Starting on Map/reduce
These three exercises were made in the subject of "Computación Distribuída e de Altas Prestacións" in the Master Degree of Computer Engineering of the University of Vigo in 2020
Exercise 1
This exercise is composed of a series of files containing audience data on topics broadcast on radio stations:
- The join_cad?.txt files consist of a list of music tracks and, for each track, the radio station where it was broadcast.
- The join_num?.txt files also contain playlists and, for each track, the number of listeners it has had.
The objective of this section is to implement a map/reduce task that provides an answer to the following question:
What has been the total number of listeners (in all radio stations) to the topics that have been broadcast by RNE1?

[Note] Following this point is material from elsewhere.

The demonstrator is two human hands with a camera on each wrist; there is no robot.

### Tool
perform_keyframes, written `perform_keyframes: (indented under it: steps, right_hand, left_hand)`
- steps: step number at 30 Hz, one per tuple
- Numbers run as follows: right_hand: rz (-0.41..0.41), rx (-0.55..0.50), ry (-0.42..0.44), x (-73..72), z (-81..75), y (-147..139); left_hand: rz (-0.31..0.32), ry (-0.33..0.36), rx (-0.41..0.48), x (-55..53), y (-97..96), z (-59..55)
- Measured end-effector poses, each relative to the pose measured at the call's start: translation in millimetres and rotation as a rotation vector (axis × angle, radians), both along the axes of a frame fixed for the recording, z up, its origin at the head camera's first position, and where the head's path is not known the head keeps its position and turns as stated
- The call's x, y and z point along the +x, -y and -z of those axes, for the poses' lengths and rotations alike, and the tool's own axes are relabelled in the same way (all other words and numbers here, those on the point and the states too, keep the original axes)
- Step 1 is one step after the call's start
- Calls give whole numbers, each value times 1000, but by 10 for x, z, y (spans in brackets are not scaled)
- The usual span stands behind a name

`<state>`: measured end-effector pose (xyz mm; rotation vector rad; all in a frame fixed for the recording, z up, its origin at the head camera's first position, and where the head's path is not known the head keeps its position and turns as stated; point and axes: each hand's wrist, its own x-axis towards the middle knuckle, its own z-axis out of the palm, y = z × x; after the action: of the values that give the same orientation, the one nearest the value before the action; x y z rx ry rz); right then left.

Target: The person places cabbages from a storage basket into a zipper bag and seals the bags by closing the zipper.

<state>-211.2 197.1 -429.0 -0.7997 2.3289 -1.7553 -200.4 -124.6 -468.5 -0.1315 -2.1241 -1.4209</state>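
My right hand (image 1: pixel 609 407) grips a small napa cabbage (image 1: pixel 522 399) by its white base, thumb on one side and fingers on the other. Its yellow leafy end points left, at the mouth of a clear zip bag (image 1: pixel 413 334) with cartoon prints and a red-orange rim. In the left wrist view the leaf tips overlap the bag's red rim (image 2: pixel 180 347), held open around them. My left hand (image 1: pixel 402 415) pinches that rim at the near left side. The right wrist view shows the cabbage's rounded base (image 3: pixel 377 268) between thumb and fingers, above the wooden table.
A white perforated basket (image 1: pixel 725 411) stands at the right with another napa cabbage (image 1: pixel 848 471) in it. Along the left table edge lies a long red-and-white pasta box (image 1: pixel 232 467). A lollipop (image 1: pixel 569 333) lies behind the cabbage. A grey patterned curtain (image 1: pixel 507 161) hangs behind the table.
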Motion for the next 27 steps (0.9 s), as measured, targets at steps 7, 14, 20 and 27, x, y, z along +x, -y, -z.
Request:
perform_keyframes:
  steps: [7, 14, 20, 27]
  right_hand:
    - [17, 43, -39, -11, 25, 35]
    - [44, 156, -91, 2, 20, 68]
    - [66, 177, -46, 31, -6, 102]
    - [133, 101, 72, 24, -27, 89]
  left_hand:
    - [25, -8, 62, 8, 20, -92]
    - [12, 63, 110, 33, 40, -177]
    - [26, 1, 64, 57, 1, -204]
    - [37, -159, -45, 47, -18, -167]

NOTE 1: the mapper for this task is simple. Once implemented, its operation can be checked in the terminal:
$ cat join_*.txt | ./join_mapper.py | sort
NOTE 2: the reducer will be a little more complex, but we must not lose sight of the fact that at its entry the data will be ordered alphabetically.
Exercise 2
In order to do this exercise, the file containing information on the sales made in a chain of department stores in January 2012 is used as a starting point. Each line of the purchases.txt file contains the following fields: date, time, city, section, amount, means of payment.
We ask that you implement map/reduce programs that will allow you to answer the following questions:
- What is the most widely used payment method for the purchase of computers?
- For each means of payment, which section makes the most sales?
A small pdf document should be attached briefly justifying the decision taken on the content of the <key,value> fields and briefly explaining the implementation and results.